TASK DIRECTIONS:
Where a picture appears, omit it; repeat everything else in the records exactly.

DATASET EXCERPTS:
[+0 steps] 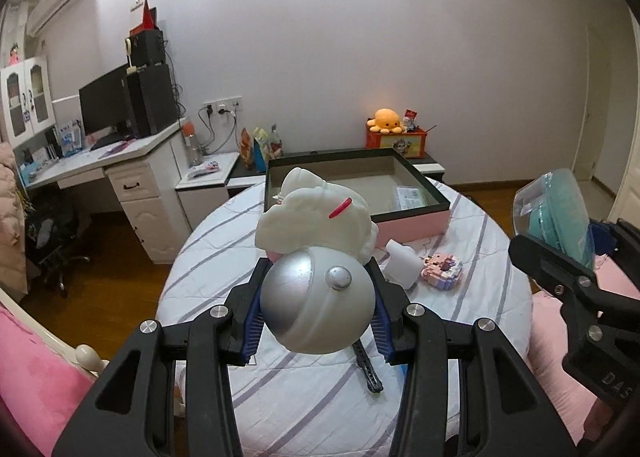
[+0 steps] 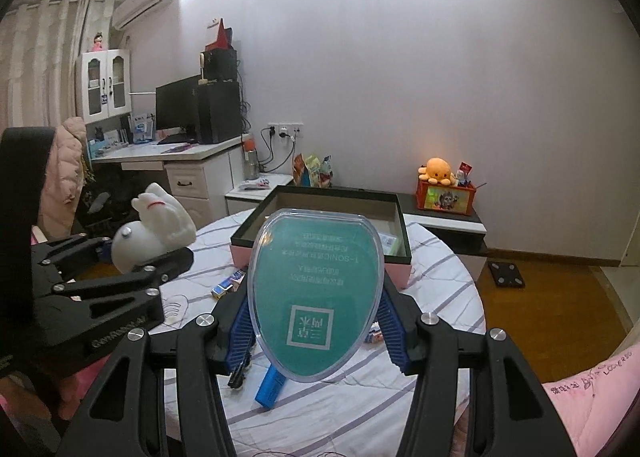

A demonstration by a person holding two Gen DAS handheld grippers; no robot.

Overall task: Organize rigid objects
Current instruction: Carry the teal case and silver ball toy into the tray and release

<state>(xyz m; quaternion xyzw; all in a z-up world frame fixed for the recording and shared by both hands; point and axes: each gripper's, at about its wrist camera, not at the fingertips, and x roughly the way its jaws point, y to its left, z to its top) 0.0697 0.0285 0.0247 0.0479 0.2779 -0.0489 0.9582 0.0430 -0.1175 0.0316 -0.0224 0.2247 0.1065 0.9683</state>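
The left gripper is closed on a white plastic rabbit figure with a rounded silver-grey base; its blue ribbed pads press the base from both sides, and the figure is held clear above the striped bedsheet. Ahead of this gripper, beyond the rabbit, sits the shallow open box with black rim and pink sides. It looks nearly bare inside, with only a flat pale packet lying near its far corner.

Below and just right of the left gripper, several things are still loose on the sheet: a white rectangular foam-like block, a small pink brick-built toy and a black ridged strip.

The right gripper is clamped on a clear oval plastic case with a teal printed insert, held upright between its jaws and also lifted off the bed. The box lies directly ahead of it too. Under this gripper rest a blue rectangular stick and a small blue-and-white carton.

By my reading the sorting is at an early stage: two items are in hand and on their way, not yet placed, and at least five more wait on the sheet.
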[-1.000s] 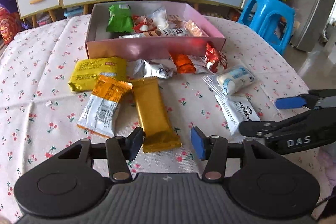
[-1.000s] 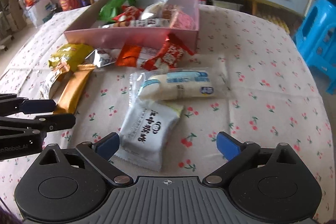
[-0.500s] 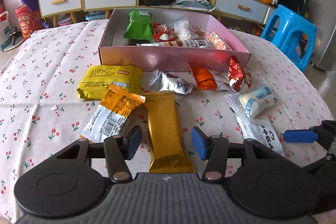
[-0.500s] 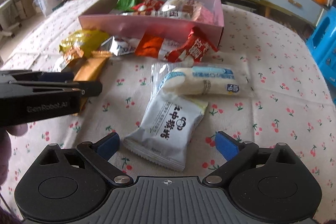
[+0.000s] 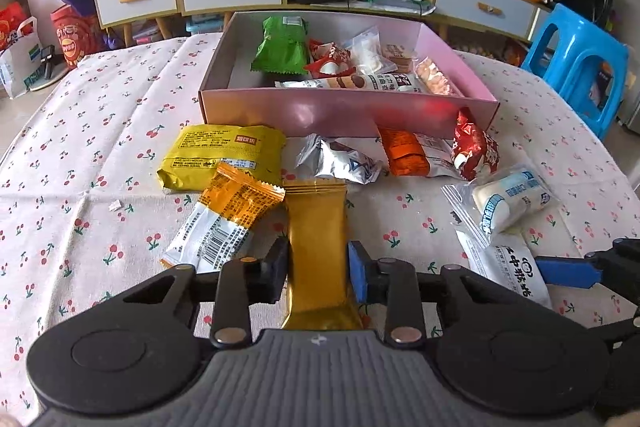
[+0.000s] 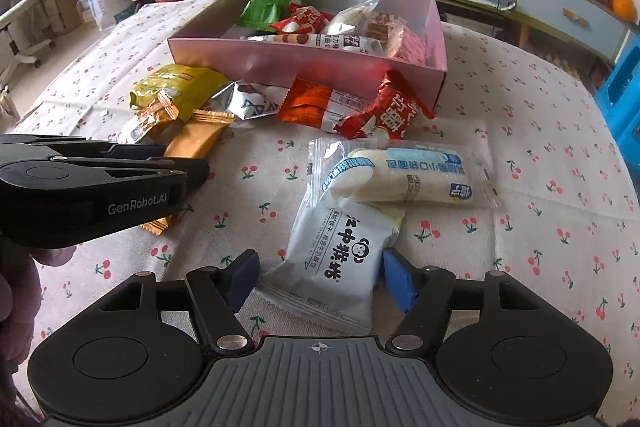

SOLUTION TO THIS PROBLEM:
[+0 steps] 
[+0 steps] 

A demonstration by a person holding two Gen DAS handheld grippers; no robot.

Overall task: Organize rigid objects
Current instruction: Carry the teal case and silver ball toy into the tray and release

<state>(xyz m; quaternion xyzw; all in a z-up world frame fixed for the recording and shared by both hands; point and axes: each gripper's, at about its wrist camera, not at the fingertips, and x roughly the way its jaws point, y to its left, z to its top) 0.0697 0.0285 0.0247 0.0479 0.2779 -0.0489 0.9582 0.0430 -0.1175 0.0316 -0.0224 0.2247 0.1065 0.9683</state>
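The left gripper is closed on a white plastic rabbit figure with a rounded silver-grey base; its blue ribbed pads press the base from both sides, and the figure is held clear above the striped bedsheet. Ahead of this gripper, beyond the rabbit, sits the shallow open box with black rim and pink sides. It looks nearly bare inside, with only a flat pale packet lying near its far corner.

Below and just right of the left gripper, several things are still loose on the sheet: a white rectangular foam-like block, a small pink brick-built toy and a black ridged strip.

The right gripper is clamped on a clear oval plastic case with a teal printed insert, held upright between its jaws and also lifted off the bed. The box lies directly ahead of it too. Under this gripper rest a blue rectangular stick and a small blue-and-white carton.

By my reading the sorting is at an early stage: two items are in hand and on their way, not yet placed, and at least five more wait on the sheet.
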[-1.000s] 
[-1.000s] 
[-0.500s] 
[-0.500s] 
[+0.000s] 
[+0.000s] 

The output contains nothing more.